The interim ban on the Chinese social media app TikTok is costing the company, ByteDance a loss of $500,000 every day. The company states that not only are they bleeding money but also putting over 250 jobs and over two million subscriber’s safety features at risk too.
TikTok has been banned in India from being downloaded through the Google Play Store or the Apple App Store. The Supreme Court is hearing in connection with the TikTok App prohibition case was handed over to the Madras High Court which is directed to decide on April 24.
Earlier the Madras High Court (HC) on a plea filed by advocate and social activist Muthu Kumar on 1 April 2019 had held that TikTok is banned in India for its pornographic content and its potential of exposing children to sexual predators.

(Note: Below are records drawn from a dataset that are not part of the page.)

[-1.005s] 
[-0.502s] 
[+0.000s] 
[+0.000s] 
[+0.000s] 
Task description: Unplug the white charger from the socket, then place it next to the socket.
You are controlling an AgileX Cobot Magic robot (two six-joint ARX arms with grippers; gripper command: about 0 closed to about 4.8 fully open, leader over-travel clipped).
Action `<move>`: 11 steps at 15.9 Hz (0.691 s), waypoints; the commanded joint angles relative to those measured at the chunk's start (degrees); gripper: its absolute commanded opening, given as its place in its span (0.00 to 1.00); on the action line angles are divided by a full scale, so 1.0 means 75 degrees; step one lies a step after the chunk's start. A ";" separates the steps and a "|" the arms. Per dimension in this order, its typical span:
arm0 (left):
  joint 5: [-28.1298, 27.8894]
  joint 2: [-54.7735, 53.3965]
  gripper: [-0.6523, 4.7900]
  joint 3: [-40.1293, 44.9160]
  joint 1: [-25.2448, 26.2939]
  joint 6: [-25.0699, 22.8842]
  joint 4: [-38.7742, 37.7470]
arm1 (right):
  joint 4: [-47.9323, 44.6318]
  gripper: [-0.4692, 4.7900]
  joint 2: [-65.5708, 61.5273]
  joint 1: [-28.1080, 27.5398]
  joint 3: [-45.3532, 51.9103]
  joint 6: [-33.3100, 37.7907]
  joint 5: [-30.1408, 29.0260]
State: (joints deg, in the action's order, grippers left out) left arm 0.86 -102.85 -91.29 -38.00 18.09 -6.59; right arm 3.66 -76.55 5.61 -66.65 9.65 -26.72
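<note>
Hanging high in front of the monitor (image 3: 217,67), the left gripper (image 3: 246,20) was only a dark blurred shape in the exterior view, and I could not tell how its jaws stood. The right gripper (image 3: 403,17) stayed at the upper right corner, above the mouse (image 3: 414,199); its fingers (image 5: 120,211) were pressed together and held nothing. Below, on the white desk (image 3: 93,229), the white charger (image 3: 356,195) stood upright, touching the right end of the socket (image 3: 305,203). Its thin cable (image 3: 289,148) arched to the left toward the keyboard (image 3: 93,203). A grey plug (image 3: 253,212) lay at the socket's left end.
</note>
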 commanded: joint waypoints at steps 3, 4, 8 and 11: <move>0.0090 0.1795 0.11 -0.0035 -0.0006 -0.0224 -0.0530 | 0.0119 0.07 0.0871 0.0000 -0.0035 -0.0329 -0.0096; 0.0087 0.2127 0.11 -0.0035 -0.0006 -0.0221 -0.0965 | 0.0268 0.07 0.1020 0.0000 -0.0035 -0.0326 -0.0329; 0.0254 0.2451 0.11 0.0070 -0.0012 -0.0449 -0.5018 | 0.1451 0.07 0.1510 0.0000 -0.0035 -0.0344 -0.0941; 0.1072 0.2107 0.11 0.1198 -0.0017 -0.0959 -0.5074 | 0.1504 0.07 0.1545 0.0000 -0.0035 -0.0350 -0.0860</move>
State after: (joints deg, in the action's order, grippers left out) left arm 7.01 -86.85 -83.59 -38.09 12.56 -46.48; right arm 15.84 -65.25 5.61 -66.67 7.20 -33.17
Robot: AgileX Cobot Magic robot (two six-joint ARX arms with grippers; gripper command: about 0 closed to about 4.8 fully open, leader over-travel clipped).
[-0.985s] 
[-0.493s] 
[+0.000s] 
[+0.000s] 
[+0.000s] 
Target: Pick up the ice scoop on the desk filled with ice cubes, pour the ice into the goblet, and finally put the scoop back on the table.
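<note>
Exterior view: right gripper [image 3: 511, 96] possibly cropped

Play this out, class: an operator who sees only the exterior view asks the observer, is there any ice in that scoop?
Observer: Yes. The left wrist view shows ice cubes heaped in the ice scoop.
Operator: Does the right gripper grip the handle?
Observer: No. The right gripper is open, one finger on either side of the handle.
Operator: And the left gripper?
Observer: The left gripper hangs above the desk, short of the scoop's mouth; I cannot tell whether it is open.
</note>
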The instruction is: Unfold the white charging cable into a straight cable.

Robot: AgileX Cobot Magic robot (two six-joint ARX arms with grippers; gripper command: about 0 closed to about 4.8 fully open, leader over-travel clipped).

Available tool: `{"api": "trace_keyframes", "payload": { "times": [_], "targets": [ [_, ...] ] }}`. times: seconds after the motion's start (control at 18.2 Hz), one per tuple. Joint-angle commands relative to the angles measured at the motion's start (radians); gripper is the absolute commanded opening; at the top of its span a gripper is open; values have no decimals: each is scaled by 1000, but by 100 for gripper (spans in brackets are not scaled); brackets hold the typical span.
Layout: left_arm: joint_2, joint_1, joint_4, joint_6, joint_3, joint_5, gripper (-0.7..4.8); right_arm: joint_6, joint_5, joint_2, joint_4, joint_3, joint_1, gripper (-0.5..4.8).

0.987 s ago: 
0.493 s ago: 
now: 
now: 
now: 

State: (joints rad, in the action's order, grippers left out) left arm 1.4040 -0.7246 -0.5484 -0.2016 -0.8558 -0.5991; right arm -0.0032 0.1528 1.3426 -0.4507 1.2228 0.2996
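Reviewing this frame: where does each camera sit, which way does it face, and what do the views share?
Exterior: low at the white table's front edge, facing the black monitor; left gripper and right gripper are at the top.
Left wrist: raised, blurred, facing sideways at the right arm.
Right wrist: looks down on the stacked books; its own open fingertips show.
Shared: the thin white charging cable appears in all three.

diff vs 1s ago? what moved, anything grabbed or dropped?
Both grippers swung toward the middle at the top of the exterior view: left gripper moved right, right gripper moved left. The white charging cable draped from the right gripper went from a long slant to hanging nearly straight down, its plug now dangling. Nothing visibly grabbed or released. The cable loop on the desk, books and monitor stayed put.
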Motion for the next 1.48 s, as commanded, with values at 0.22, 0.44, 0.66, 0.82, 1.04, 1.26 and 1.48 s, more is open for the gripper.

On Monday, a bench of Justices Deepak Gupta and Sanjiv Khanna and Chief Justice Ranjan Gogoi said that Chinese company ByteDance, which owns TikTok app, can raise its grievances before the High Court on April 24, when the matter is listed. The bench said that the High Court has to decide the plea for interim relief of vacating the ban order on April 24 and if it does not decide the appeal, then the ban order would stand vacated.
The company had earlier told the top court that there were over billion downloads of the mobile app and the high court passed ex-parte orders. The app allows users to create short videos and then share them. It had asked the government if it would enact a statute on the line of the US Children’s Online Privacy Protection Act.
Last week, Google and Apple blocked TikTok in India, thus preventing users from downloading the app from Google Play Store and Apple App Store. The high court’s interim order came on public interest litigation (PIL) that alleged the app encouraged pedophiles and the content “degraded culture and encouraged pornography.”